New York 3, Boston 2: When Winning Means Little

New York Islander Fan Central | 3/03/2012 06:17:00 PM |
New York 3, Boston 2.

This should be the usual time to write any win is a good one, credit Nabokov's strong play which deserves praise, and write about the positives.

Having written this, I did not see a lot of positives.

Exclude the newest players like Cizikas, Ullstrom, from any of this.

I'm hardly thrilled with stealing points, watching the Isles largely out-hit (stats aside) or out-skated, where the other team puts on the pressure, forces them to play the other clubs game, then hang on.

Boston designed a set-play on their second goal, it looked too easy as MacDonald could not get back.

This is not building anything, it's not progress.

It's not the team a year ago that was very hard to play against in the second half, which forced the other team to skate, producing goals.

The most notable thing I saw against Boston was Jack Capuano grab for the clip-board twice during the time-outs, because usually the assistant coaches do that.

Still Boston scrambling, hardly playing great, almost tied it except for Nabokov robbing Lucic. Is that supposed to be a positive?  

Eighty Two Games:
x games a team will play well.
x games a team will play poorly.
x games will be decided by luck/breaks/officiating.
x games will be won/lost by goaltending.
x games the fatigue factor is justified. 

Then there are the many games that make or break a team/season, who wants it more?

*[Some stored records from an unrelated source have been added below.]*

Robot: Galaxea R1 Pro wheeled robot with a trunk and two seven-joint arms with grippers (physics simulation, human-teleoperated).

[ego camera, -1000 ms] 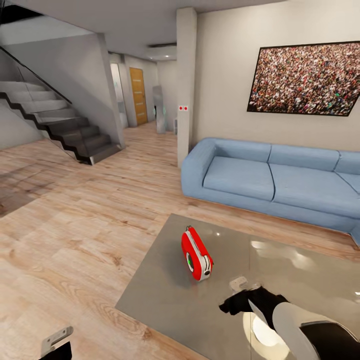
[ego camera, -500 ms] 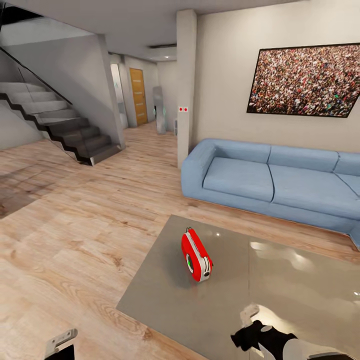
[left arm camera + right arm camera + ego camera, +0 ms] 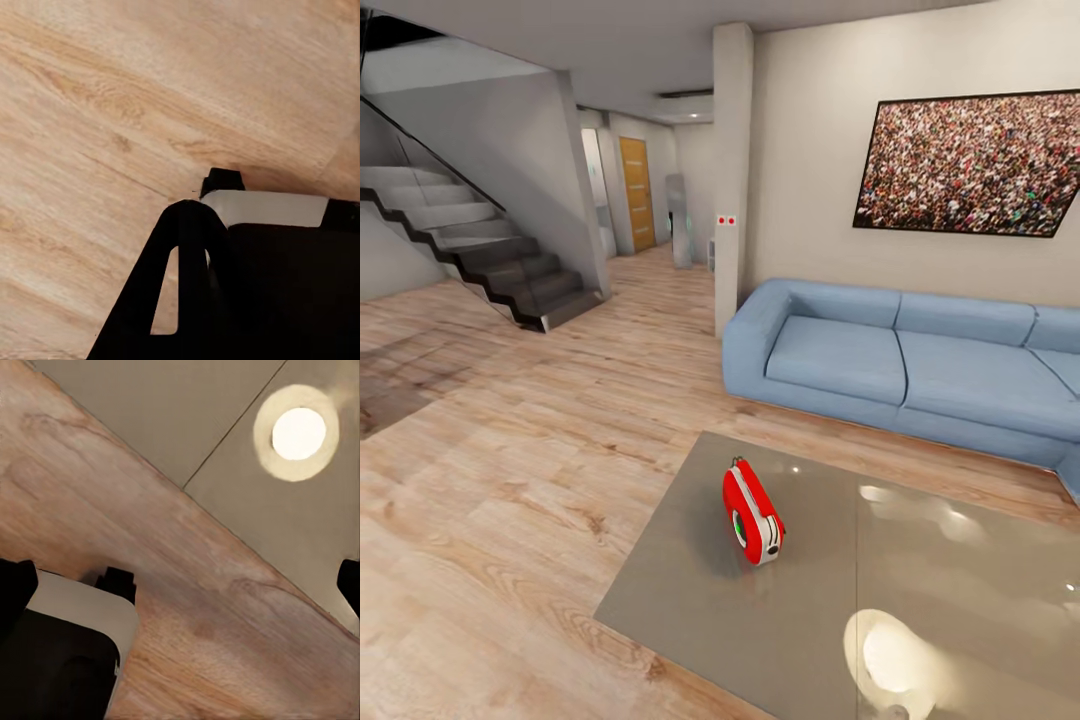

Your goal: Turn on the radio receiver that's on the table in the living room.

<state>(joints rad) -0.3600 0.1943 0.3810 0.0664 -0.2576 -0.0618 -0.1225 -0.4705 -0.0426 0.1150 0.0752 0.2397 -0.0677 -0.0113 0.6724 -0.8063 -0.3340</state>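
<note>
Standing upright on the glossy grey desk (image 3: 920, 610): the radio receiver (image 3: 753, 511), near the desk's corner toward the wooden floor (image 3: 510, 480), well short of the blue sofa (image 3: 900, 365) beyond the radio. Judging by this, not yet touching the radio with either arm; reaching and pressing the switch probably all left to do, with no visible sign of the set being on.

From the head, taking in the whole room around the radio: sofa, staircase (image 3: 470, 240), the framed crowd picture (image 3: 970, 160) on the wall. From the right wrist, looking down on the desk's edge (image 3: 225, 457) meeting the floorboards, with a ceiling lamp's reflection (image 3: 298, 433) glowing in the top. From the left wrist, looking at bare floor (image 3: 112, 112) beside the robot's dark body.

Left gripper (image 3: 184, 285): one finger showing, spread or closed impossible to tell. Right gripper (image 3: 180, 585): dark finger tips lying wide apart, holding nothing.
</note>
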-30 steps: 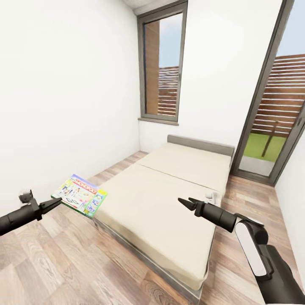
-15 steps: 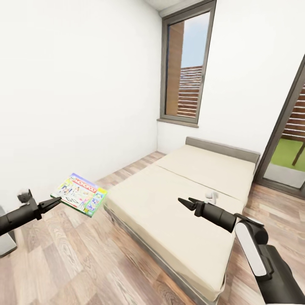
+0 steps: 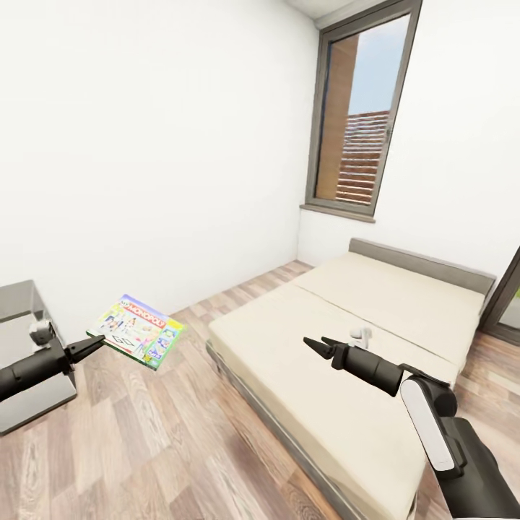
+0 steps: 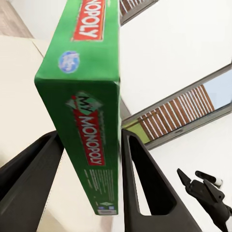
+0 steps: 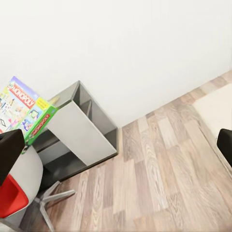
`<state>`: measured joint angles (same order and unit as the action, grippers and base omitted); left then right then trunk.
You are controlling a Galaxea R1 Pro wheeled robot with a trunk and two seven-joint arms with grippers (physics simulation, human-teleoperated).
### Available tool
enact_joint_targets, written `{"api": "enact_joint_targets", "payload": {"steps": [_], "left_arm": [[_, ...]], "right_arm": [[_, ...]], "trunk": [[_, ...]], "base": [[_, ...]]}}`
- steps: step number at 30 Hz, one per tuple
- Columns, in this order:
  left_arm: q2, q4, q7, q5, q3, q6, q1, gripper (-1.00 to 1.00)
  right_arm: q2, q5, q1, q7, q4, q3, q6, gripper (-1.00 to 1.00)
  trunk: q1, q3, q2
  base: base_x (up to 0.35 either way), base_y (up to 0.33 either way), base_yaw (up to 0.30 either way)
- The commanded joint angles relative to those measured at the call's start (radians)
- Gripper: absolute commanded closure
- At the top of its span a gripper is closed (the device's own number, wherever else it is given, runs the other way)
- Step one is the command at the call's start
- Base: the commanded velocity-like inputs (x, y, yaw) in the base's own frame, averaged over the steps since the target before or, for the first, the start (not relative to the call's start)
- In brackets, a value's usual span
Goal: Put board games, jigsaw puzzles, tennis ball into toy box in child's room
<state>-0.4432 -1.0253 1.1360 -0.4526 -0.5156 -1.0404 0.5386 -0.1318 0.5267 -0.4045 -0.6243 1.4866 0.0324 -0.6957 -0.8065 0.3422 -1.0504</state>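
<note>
A green and white Monopoly board game point(image 3: 137, 331) hangs flat over the wood floor, left of the bed point(image 3: 289, 325). My left gripper point(image 3: 96, 343) is shut on its near edge. In the left wrist view the box's green side point(image 4: 89, 121) sits clamped between the two dark fingers point(image 4: 145, 179). My right gripper point(image 3: 315, 344) hovers over the plain beige mattress, open and holding nothing. The right wrist view looks across the room at the same box point(image 5: 24, 108).
A grey cabinet point(image 3: 29, 310) stands against the white wall at the left, also seen as an open grey unit point(image 5: 79, 130) with a red and white chair point(image 5: 14, 188) beside it. A tall dark-framed window point(image 3: 357, 115) rises behind the bed's grey headboard point(image 3: 419, 261).
The camera has swung left: bed and window slid right in the picture and the grey cabinet came into sight. Both arms keep their pose, with the Monopoly box still held.
</note>
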Motion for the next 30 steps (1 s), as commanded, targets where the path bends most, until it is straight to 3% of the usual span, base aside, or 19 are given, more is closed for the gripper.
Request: {"api": "enact_joint_targets", "payload": {"steps": [1, 30], "left_arm": [[0.000, 0.000, 0.004, -0.003, 0.000, -0.007, 0.001, 1.00], [0.000, -0.001, 0.006, -0.003, 0.000, -0.007, 0.000, 1.00]], "right_arm": [[0.000, 0.004, 0.000, -0.001, 0.000, 0.001, -0.007, -1.00], [0.000, 0.004, 0.000, 0.000, 0.000, 0.001, -0.005, -1.00]], "trunk": [[0.004, -0.002, 0.006], [0.115, -0.087, 0.209]], "base": [[0.000, 0.000, 0.293], [0.000, 0.000, 0.293]]}}
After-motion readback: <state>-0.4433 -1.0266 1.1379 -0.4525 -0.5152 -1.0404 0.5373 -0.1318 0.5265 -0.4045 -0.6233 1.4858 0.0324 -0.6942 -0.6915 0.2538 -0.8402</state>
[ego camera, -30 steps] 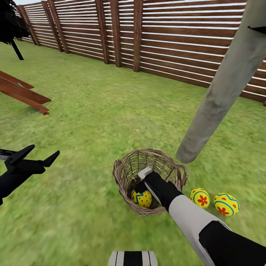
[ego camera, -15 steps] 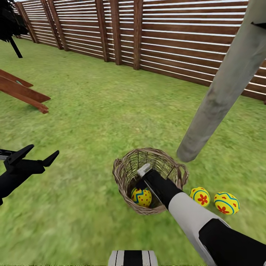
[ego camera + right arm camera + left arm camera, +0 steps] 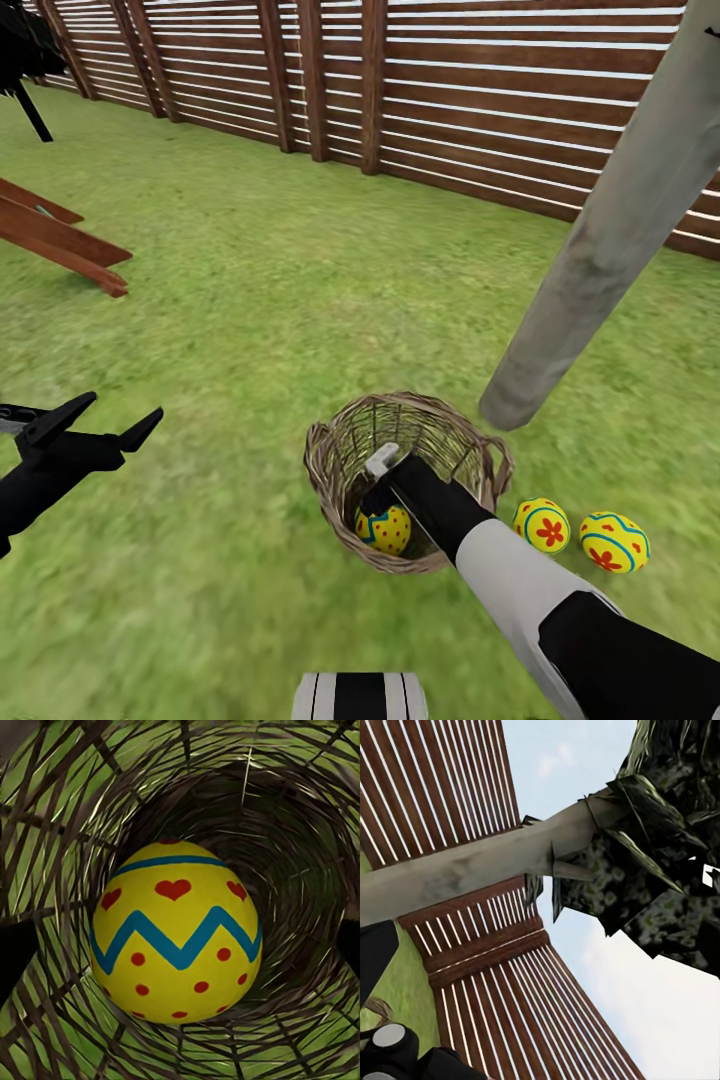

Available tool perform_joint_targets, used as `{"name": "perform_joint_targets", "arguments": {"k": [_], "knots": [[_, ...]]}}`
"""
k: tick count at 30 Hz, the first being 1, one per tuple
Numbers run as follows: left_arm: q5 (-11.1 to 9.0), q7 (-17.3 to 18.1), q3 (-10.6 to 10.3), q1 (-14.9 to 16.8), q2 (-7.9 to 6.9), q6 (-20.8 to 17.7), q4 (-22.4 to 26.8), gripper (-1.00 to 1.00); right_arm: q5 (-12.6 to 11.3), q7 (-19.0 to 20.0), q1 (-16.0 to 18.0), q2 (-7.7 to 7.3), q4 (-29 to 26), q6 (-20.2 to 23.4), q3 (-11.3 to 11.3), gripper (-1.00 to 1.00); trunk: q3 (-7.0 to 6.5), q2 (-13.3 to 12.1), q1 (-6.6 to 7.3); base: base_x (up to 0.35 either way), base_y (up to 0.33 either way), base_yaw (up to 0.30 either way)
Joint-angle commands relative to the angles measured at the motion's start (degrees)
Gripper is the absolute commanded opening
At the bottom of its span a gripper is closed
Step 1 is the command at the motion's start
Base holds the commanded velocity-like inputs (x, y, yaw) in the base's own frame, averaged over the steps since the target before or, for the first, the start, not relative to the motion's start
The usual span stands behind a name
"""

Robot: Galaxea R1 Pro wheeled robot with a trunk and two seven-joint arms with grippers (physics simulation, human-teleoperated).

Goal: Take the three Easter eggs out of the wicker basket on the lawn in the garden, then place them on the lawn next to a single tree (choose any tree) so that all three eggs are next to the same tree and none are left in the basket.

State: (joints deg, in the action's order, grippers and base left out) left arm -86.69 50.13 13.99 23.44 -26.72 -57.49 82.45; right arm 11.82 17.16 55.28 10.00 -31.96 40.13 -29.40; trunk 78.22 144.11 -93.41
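Eggs: two [image 3: 541,525] [image 3: 613,542] already lie on the lawn [image 3: 250,300] beside the basket [image 3: 330,470], near the foot of the pale trunk [image 3: 600,240]; the third egg [image 3: 384,529] sits at the bottom of the basket, on the side nearer the robot. The right hand [image 3: 378,478] reaches down inside the basket from above, its tip just over that egg. From the right wrist camera the egg [image 3: 176,934] lies straight ahead along the fingers, centred in the woven well, its long axis running roughly up the picture with the narrower end toward the basket's far depth. The fingers themselves hardly show there, only dark shapes at either edge, so I cannot tell how far apart they stand, though nothing is held between them. The left hand [image 3: 105,418] hangs well off over the grass with its fingers apart and empty; the right arm is plainly the nearer one. My judgement: the coming move is a short straight descent onto the egg, closing across its width
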Motion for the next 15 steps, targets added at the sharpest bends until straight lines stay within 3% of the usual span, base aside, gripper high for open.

I see a New York Islander team too small, slow, taking big hits, where the other club turns up the pressure (Philadelphia/Washington/Ottawa) today against Boston, and this club simply fades.

You see so many plays during a game where the Isles are outnumbered by the other team on the boards or in transition. 

The Isles went into this trip against two tired teams all set up to win, they opened the scoring in three of those games, lost two in regulation, one in overtime before going into Boston because those clubs simply wanted it more and had many more players capable of raising their play with the game on the line.  

Tavares made a brilliant play to tip in a shot that won the game on what was likely a huge break by not calling icing.

MacDonald still has his assist. 

Nielsen had an excellent effort outnumbered before finding Bailey who finished. 

New York 3, Boston 2.

Does winning this way build anything moving forward?